Delays in finally establishing diplomatic relations with the United States do not detract from the importance of Fraser's cable of 15 June 1940 as an expression of New Zealand's war policy. New Zealand accepted the necessity of concentrating the Commonwealth's forces against the present enemy in Europe; she did not entertain any great expectations of what Britain could do to help her if war came to the Pacific, and if it did come she saw her main hope in the United States. It seems a fair assumption that this remained the case after Churchill on 11 August 1940 restored the British guarantee in terms which, though generous, suggested that it might only become effective after the worst had happened to the southern dominions. ‘If,’ he wrote, ‘…contrary to prudence and self-interest, Japan set about invading Australia or New Zealand on a large scale, I have the explicit authority of Cabinet to assure you that we should then cut our losses in the Mediterranean and proceed to your aid, sacrificing every interest except only the defence of the safety of this Island on which all depends2.’ Accordingly, New Zealand continued to feel her way towards a Far Eastern policy in the Pacific, in a manner showing unwonted independence of overseas leadership.

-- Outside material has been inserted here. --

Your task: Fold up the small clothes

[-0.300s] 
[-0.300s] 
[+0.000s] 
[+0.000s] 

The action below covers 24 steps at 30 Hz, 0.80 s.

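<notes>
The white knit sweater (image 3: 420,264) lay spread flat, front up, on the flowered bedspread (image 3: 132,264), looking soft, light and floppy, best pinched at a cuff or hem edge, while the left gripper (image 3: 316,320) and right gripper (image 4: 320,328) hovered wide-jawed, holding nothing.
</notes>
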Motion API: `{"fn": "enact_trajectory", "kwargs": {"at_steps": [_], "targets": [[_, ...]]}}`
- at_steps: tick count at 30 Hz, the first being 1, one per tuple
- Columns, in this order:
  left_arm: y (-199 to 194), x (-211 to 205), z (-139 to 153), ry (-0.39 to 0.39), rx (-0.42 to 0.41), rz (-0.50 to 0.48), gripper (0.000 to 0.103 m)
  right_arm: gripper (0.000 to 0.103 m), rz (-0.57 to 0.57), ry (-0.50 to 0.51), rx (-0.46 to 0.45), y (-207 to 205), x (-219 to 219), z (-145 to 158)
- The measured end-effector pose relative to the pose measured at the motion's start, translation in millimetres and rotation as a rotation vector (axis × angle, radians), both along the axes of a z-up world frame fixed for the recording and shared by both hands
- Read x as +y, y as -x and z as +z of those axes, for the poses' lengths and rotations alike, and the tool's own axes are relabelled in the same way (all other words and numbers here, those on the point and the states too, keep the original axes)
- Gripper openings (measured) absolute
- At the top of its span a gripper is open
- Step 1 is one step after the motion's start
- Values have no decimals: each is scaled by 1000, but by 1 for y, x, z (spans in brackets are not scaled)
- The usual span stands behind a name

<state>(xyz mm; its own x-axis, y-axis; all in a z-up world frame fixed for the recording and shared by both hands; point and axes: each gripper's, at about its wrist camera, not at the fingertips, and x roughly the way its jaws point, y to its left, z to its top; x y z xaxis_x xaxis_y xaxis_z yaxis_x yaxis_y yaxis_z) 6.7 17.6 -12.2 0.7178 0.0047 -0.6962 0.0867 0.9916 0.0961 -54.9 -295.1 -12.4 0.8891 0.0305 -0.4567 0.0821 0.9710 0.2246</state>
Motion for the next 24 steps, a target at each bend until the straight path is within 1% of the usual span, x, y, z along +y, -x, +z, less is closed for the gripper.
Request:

1 Round Table, September 1941, p. 822.

2 PM UK to PM NZ, 11 Aug 1940; COS Paper, 3 Sep 1940.

page 197

This had shown itself, even in 1940, in a continual opposition to the ‘appeasement’ of Japan. In the circumstances of June 1940 the British Government had begun to consider very seriously whether something of the kind might be unavoidable. On 26 June it reported to the Dominions the opinion of the British Ambassador in Tokyo, Sir Robert Craigie, that ‘our object should on no account be to involve the United States in the war in the Far East on our behalf. Such involvement would be disastrous to our most vital interests since it would divert United States attention from Europe and seriously diminish the extent of United States material assistance at a crucial point. On the contrary he feels that we should seek a plan which would lessen the chance of United States involvement in the Far East by offering some alternative to that policy of stark aggression for which extremists and younger officers in Japan are now pressing so strongly.’ Craigie suggested British and American co-operation to reach an understanding with Japan on a basis including ‘joint assistance to Japan in bringing about peace with the Chinese Government on the basis of the restoration of China's independence and integrity’, Japanese respect for Allied territory in the Pacific, and financial and economic aid for Japan.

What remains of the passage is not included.